Bukan hanya itu, Ria juga menyampaikan bahwa program makan bergizi gratis seharusnya menjadi kesempatan untuk mengajarkan pentingnya menghabiskan makanan. Dengan begitu, anak-anak di Indonesia diharapkan tidak menciptakan limbah makanan, sehingga makanan yang diberikan pemerintah bisa habis tanpa sisa.
Namun, alih-alih mengajarkan dengan cara yang kaku dan formal, penyampaian melalui pendekatan folklor atau cerita rakyat dapat menjadi solusi, terutama bagi anak-anak di Sekolah Dasar (SD).
“Dari sisi gastronomi, kami ingin menekankan pada food save, bahwa makanan sebaiknya tidak bersisa. Ini juga merupakan nilai budaya yang diwariskan dari generasi ke generasi,” paparnya.

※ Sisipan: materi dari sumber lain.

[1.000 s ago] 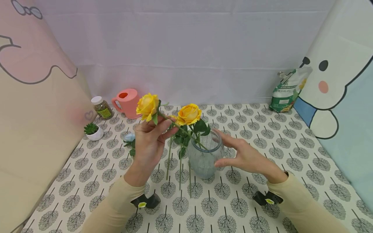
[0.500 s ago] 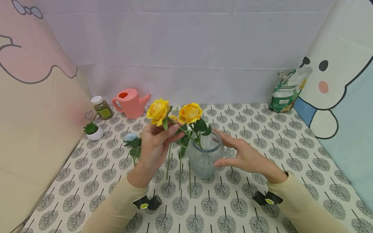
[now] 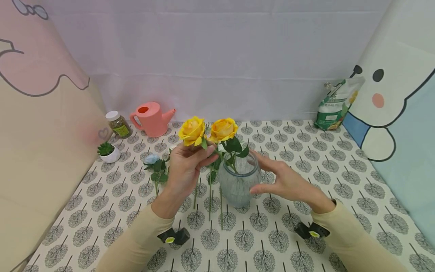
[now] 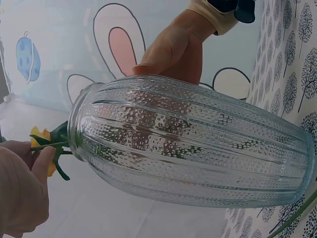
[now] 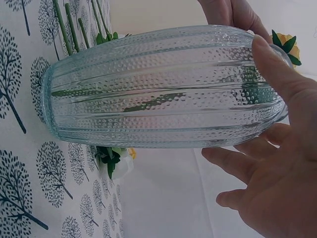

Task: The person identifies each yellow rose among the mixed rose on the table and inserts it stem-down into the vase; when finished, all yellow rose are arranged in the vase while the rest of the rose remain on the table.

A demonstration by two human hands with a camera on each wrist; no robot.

“Ada cerita yang mengatakan bahwa jika makanan tidak habis, maka akan ada tangisan; itu sebenarnya adalah cerita rakyat yang telah diwariskan oleh orangtua dan nenek moyang kita,” sambung Ria.
Pernyataan serupa juga disampaikan oleh Wakil Menteri Pemberdayaan Perempuan dan Perlindungan Anak Republik Indonesia, Veronica Tan. Ia menjelaskan bahwa pendidikan karakter anak tidak hanya dapat dilihat dari pelajaran di sekolah, tetapi juga dari kegiatan lain, seperti kegiatan makan bersama yang disertai dengan gizi seimbang, baik di rumah maupun di sekolah.
“Pada dasarnya, seorang ibu harus menyadari kemampuannya dalam mengurus anak, karena pasti ingin memberikan yang terbaik. Sehingga seorang ibu tidak hanya melahirkan, tetapi juga memahami cara menjadikan anaknya berguna bagi bangsa,” ungkap Veronica.
Di sisi lain, Ketua Dewan Pembina IGC, Prof Nila Moeloek, menjelaskan bahwa program makan bergizi gratis ini dapat berkontribusi pada peningkatan kualitas sumber daya manusia (SDM) di Indonesia. Pendidikan karakter generasi penerus bangsa dapat dimulai dari meja makan, termasuk di sekolah.
“Anak yang dibentuk hari ini akan menjadi fondasi dari bangsa yang kuat di masa depan. Dengan makan di meja sekolah, anak-anak belajar tentang disiplin, rasa hormat, dan kerjasama dalam membangun solidaritas,” jelas Prof. Nila.